Testing components for assembly

Whether a component is written in-house or acquired, there is no guarantee that it will be completely bug-free, or that it will behave properly when it is integrated with other components. "Imagine if you got on an airplane and the pilot announced that every component had been hand-crafted and had never been used together before," said Flashline.com's Stack. "[Could you] enjoy your flight?"

To allay such fears, Flashline.com recently announced a three-phase testing service for components. The first phase examines the quality of the code to determine if it meets standards for good coding practices and runs as intended. The second phase looks at class-level performance testing to determine if there are any bottlenecks or memory leaks that need to be addressed. The third phase looks at server-side load testing to see how many users it will support for a real-world application. Flashline.com performs this kind of testing not only for the components it sells, but also as a service for companies that want to make sure that the components they have developed in-house are reliable enough for real-world applications.

"What is evolving is the necessity to build tests for components in which you drive the component as part of a subsystem in order to verify the signature and interface," said Ed Humphrey, senior product manager in the automated testing business unit at Rational Software Corp., Cupertino, Calif. "In particular, components will be updated with new versions and repairs, and you need to do a bit of regression testing as you integrate them. You need to make sure they support the expected behavior."

By way of analogy, an auto assembler might want to first test a fuel injector on its own, and then test the engine with the fuel injector integrated into it. Once that worked, the entire engine would be assembled and placed into the car. "The majority of testing on the fuel injector was done long before there was a hood and a shiny new car put together," noted Humphrey.

Predicting the future

Leading IT vendors are already pondering the days when better integration tools will make the need to write glue code a thing of the past. "Any standard leaves enough room for interpretation, so you can create incompatibility problems," said Steve Rosenberg, vice president of WebSphere business components at IBM. "We think EJB is a great standard and solves a lot of this. We are working on an interpretation of that standard that gives a more plug-and-play type of environment between components."

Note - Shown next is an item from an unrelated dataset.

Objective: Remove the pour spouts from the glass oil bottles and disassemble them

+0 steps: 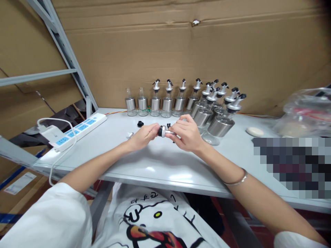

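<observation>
Head view: you are holding one spout [163, 131] between your two hands, in front of you and near the middle of the table [155, 162]. Its long axis is running side to side, roughly level, with the dark, thick end pointing to your left and the slim tube to your right. Your left hand [142, 137] is closing its fingertips on the thick end; your right hand [188, 133] is pinching the tube. Both are touching it, so neither is nearer.

Beyond your hands, two open bottles [130, 104] are standing upright at the left end of the back row, and your left hand is lying nearer to them. Four topped bottles [155, 104] are continuing that row to the right, and what looks like six more are crowding in a cluster [221, 125] beyond your right hand; they are overlapping, so that count is less sure. That is making about twelve in all.

One black cap [140, 124] is lying just beyond your left hand, and one shiny piece [130, 135] is showing partly behind that hand. Small black bits [168, 125] are sitting beyond the spout, too small to count. One power strip [80, 132] is resting at the left, one white disc [254, 131] at the right.
</observation>
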Action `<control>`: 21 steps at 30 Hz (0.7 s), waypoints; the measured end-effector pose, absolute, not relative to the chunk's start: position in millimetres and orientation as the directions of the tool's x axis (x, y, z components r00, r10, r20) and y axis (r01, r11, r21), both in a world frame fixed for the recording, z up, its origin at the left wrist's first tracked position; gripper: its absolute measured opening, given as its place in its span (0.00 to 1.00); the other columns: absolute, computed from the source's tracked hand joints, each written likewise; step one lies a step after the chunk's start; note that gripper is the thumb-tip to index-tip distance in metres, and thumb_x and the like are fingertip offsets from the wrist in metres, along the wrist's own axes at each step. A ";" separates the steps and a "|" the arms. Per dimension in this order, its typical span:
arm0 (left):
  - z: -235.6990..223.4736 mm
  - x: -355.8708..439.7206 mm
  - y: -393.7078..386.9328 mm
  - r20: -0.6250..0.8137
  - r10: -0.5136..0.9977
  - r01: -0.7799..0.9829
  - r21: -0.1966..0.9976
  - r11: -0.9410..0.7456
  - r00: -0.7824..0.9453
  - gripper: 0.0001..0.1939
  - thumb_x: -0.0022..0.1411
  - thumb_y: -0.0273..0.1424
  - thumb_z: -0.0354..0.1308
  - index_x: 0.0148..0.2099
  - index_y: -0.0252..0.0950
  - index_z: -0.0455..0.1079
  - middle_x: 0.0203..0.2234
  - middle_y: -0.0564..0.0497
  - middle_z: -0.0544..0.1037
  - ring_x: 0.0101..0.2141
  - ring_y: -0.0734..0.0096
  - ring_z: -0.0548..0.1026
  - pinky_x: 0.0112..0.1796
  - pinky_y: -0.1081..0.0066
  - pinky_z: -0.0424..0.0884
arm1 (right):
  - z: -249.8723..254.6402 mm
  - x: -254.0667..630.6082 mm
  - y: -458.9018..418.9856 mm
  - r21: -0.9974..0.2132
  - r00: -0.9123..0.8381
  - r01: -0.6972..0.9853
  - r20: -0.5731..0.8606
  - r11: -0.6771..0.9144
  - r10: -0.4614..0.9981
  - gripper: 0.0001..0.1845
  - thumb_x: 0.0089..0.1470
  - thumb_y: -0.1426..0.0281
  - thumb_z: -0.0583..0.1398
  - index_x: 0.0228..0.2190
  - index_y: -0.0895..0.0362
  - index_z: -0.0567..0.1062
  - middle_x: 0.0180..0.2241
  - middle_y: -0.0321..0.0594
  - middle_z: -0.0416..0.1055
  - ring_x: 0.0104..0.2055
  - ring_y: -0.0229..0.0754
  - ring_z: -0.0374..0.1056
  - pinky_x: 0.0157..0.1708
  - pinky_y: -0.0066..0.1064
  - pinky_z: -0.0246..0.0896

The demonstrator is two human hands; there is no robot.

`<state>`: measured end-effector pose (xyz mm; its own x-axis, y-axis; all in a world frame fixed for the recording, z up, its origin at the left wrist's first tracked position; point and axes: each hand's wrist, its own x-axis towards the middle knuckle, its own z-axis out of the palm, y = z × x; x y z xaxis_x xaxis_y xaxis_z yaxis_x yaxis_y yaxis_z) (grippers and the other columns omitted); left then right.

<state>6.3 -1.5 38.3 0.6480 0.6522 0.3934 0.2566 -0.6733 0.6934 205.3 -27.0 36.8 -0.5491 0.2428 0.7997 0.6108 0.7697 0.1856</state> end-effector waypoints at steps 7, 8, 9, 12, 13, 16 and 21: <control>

For his part, Patterson at ComponentSource predicts a time when users will be able to use an online component wizard to build an e-business application. The wizard will ask about the language skills of the developers and the target platform, and then provide a checklist of desired features. Users will then be presented with a list of components and frameworks, along with a Unified Modeling Language (UML) model that will allow them to automatically generate 85% to 90% of an application with the help of some glue code to integrate the pieces. And Flashline.com's Stack believes that in the near future we will see a broad framework of available components emerge for application servers on a horizontal plane. After that, there will be a huge boom in vertical components. These vertical components will be far more expensive, however, because there will be a higher level of specialty flowing into a smaller market.

"Customers are going to be a lot happier with these framework solutions than with closed solutions," said Thomas Manes at Patricia Seybold Group, who sees a future in which there are fewer monolithic applications and a lot more component-based solutions. "I cannot ever imagine making a decision in this century to spend the next 20 years trying to install SAP, for example. You are so much more nimble if you work with these small adaptable environments, rather than with centralized systems. If you cannot customize and deploy the application system in less than six months, you have a problem. Time to market does not support that approach anymore."